Much more will be written as the restaurant opens. The interiors mix warmth with opulence, landing somewhere in the realm of Northwest forest deco. The food, from Seattle transplant Eli Dahlin (Damn the Weather, the Walrus and the Carpenter), promises a similar polyphony of influences, with French-, Italian- and Pacific Northwest-inspired dishes hinted at on the opening menu.
But, man, that wine list. If you've been looking for someplace to get your feet wet and check out this natural-wine thing, Dame is for you. If you're just casually into wine, or feel like you don't know if you care, then you should really go. Just don't be surprised if you look down at your glass at some point and say, "Holy shit."
Dame, 2930 NE Killingsworth St., damerestaurant.com. Opening date Sept. 14.
Three Wines to Try
Winemaker Stanko Radikon is like a pied piper of natural wine, winning converts with his gloriously unique orange wines and bringing attention to the historically overlooked Italian wine region of Oslavia, on the border with Slovenia. This one, made from the friulano grape, may cause you to rethink wine altogether.
This is delicious and utterly unique rosé from cult Lazio producer Andrea Occhipinti, who makes wine from the aleatico grape on the volcanic slopes of Lake Bolsena in central Italy. His rosé tastes of complex floral notes and cannabis tincture, is notoriously tough to find, and sits on Dame's list for less than a deluxe pedicure.

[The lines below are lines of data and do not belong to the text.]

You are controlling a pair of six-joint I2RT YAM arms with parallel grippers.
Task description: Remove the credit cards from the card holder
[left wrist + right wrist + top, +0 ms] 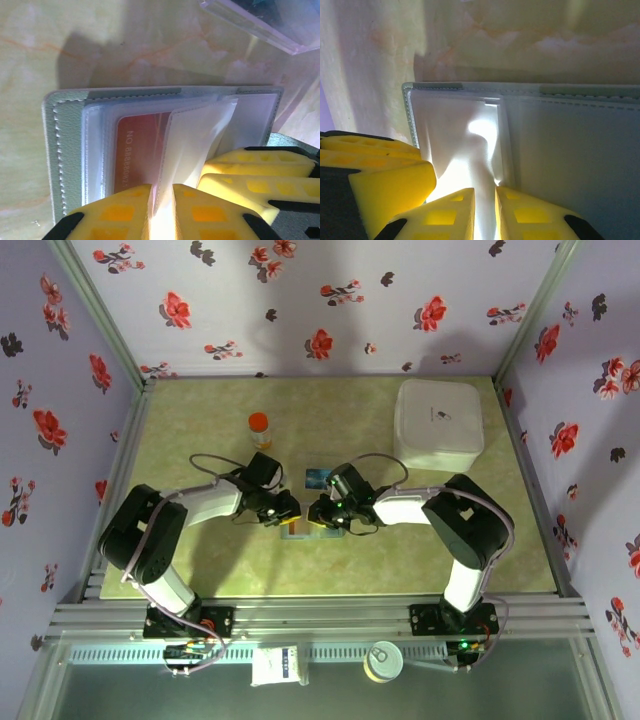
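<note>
The grey-blue card holder (67, 150) lies open on the table, its translucent sleeves fanned up. A red credit card (137, 155) sits inside one sleeve. My left gripper (161, 195) is shut on the edge of a translucent sleeve beside that card. My right gripper (485, 210) is shut on another sleeve of the card holder (580, 150), pulling it up into a crease. From above, the left gripper (285, 508) and right gripper (318, 512) meet tip to tip over the holder (297, 530). A bright blue card (317, 478) lies on the table just beyond them.
A clear plastic sheet (270, 22) lies just beyond the holder. A small bottle with an orange cap (259, 428) stands at the back left of centre. A big white rounded box (438, 423) sits at the back right. Flowered walls close the table in.
</note>
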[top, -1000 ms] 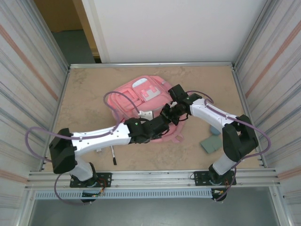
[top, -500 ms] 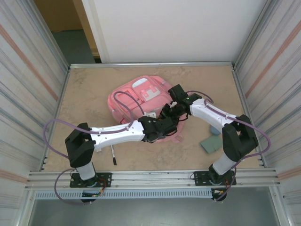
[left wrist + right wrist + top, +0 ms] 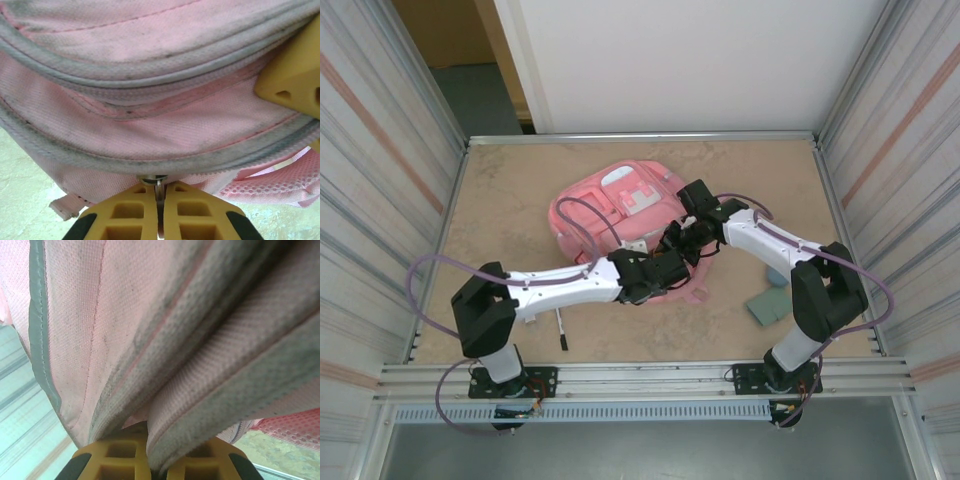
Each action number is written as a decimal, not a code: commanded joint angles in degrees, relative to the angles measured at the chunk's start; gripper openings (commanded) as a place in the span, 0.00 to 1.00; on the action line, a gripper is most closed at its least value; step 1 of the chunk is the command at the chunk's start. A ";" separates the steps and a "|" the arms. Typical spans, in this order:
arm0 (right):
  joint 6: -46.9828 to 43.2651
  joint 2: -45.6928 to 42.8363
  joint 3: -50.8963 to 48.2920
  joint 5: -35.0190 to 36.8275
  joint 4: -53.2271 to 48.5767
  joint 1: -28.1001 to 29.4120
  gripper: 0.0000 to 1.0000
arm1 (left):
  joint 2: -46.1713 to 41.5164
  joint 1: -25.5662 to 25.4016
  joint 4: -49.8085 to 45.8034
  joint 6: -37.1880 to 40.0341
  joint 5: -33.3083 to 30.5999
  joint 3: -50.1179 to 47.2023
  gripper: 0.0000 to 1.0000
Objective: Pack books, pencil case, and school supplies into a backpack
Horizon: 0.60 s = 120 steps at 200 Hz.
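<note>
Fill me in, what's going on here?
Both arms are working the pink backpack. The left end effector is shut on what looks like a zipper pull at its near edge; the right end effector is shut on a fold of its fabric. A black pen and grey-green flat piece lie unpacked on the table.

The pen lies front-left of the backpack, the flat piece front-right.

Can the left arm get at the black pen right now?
Probably not yet: the left hand is shut on what looks like the backpack's zipper pull and would have to let go first. The pen itself lies uncovered on the table near that arm's base.
</note>
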 commanded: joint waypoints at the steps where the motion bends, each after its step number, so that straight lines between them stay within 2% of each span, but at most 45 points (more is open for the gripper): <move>1: -2.61 -0.97 0.82 -2.64 0.34 -1.63 0.00 | -5.39 2.59 -2.40 5.76 -1.07 -6.04 0.00; 20: -3.66 -1.30 0.91 -3.29 -0.83 -2.78 0.00 | -10.68 4.60 4.91 17.44 -1.66 -11.10 0.00; 44: -5.66 -1.63 1.13 -2.93 -2.62 -3.67 0.00 | -17.07 8.37 15.19 33.63 1.00 -17.87 0.00; 54: -6.09 -1.66 1.17 -2.90 -3.26 -4.07 0.00 | -19.23 11.38 18.28 36.35 2.90 -21.22 0.00; 85: -6.59 -2.94 1.46 -3.13 -3.53 -4.52 0.00 | -22.54 23.51 26.26 42.47 15.78 -28.13 0.00; 120: -8.11 -2.86 2.57 -4.32 -5.33 -4.49 0.00 | -25.22 28.15 30.36 53.74 19.51 -30.14 0.00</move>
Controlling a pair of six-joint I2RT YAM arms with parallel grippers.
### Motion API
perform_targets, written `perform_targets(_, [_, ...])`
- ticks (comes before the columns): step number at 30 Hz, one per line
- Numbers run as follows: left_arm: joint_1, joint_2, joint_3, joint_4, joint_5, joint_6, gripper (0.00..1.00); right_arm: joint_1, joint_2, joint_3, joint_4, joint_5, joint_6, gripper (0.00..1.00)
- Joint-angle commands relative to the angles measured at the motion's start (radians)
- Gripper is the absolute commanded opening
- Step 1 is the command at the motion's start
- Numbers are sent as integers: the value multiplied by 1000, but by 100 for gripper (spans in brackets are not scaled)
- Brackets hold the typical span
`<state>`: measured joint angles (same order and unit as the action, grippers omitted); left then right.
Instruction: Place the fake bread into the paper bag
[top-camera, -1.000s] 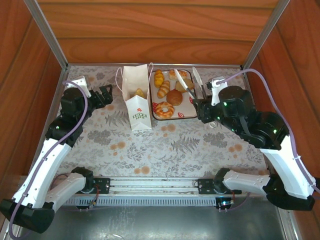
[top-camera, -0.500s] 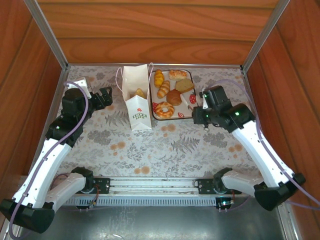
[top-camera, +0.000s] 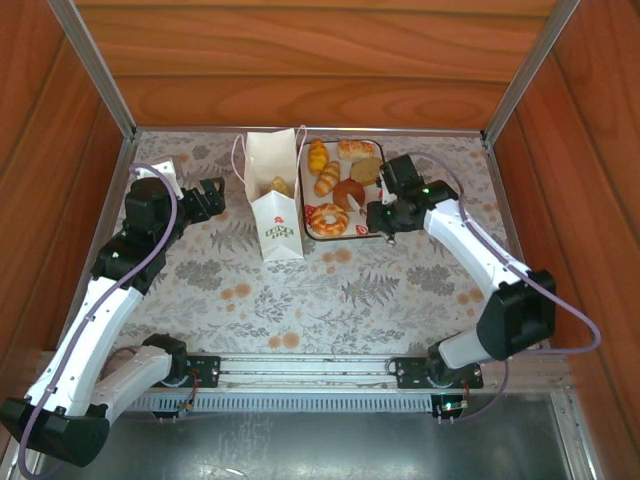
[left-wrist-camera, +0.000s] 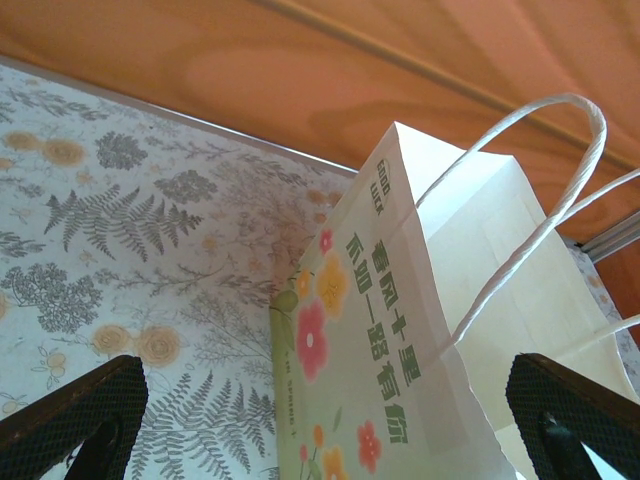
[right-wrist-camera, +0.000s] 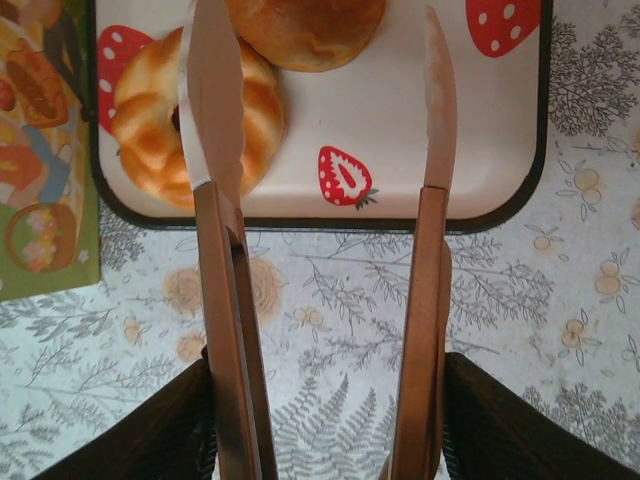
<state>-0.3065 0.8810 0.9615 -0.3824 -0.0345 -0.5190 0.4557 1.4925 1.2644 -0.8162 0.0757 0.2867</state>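
The white paper bag (top-camera: 274, 205) stands upright left of the strawberry-print tray (top-camera: 350, 236), with one golden pastry (top-camera: 280, 186) inside its mouth. On the tray lie a glazed donut (top-camera: 329, 219), a brown bun (top-camera: 349, 193), a toast slice (top-camera: 366, 170) and croissants (top-camera: 327, 178). My right gripper (top-camera: 386, 216) (right-wrist-camera: 327, 372) holds tongs (right-wrist-camera: 215, 110). Their blades stand apart over the tray's near edge: one across the donut (right-wrist-camera: 140, 120), the other over bare tray (right-wrist-camera: 400, 90), nothing pinched. The bun (right-wrist-camera: 305, 30) lies just beyond. My left gripper (top-camera: 212, 192) (left-wrist-camera: 325, 425) is open, facing the bag (left-wrist-camera: 420, 330).
Wooden walls and metal posts close in the floral tablecloth (top-camera: 360, 290) on three sides. The bag's cord handles (left-wrist-camera: 540, 200) stick up towards my left wrist. The bag's printed side (right-wrist-camera: 40, 150) stands close to the left tong blade.
My right arm has swung left from beside the tray and dropped towards the tray's near right corner, bringing the tongs over the donut. My left arm has stayed put.
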Motion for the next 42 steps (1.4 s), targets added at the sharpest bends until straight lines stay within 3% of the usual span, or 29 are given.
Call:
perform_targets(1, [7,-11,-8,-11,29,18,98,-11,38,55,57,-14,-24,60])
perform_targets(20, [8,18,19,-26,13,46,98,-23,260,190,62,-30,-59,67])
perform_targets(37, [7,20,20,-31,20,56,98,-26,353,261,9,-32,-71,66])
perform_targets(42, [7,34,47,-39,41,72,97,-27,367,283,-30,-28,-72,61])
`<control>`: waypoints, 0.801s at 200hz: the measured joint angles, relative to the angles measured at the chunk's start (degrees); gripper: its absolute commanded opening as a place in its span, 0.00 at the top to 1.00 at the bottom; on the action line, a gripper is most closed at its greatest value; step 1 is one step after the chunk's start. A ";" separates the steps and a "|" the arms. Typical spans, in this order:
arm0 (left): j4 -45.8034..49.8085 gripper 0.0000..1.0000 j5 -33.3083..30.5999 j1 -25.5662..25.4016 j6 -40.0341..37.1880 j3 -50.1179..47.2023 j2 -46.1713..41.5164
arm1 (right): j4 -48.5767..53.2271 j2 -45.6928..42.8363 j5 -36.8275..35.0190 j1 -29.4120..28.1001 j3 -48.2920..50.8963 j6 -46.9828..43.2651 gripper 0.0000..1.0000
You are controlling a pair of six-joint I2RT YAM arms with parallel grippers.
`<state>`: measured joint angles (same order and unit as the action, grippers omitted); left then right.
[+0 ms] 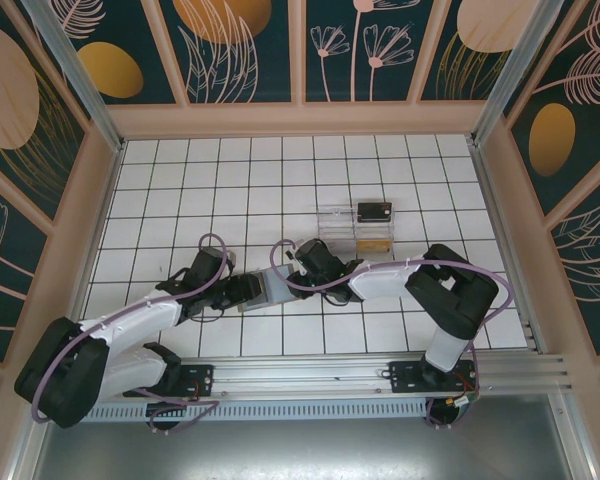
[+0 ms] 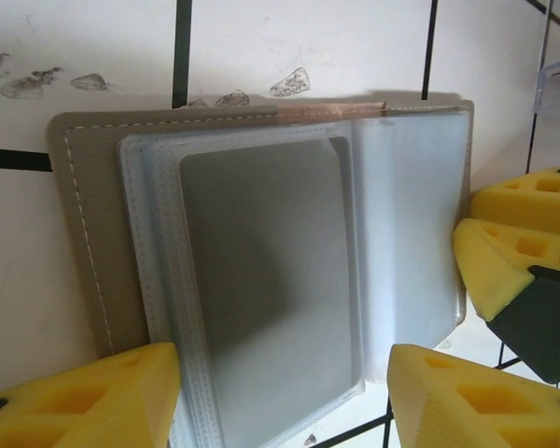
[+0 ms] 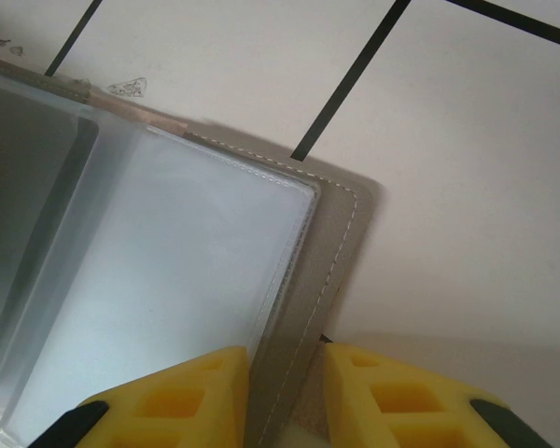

Forlorn Hope "Suspiro del Moro"
Only a trickle of cool, California natural wine makes it to Portland—and this is some of the best. Winemaker Matthew Rorick creates a singular series of wines using rare and underloved grape varieties like alvarelhão, most typically used in making port. This red wine has sweet perfume for days, and drinks like a silky liquid plum.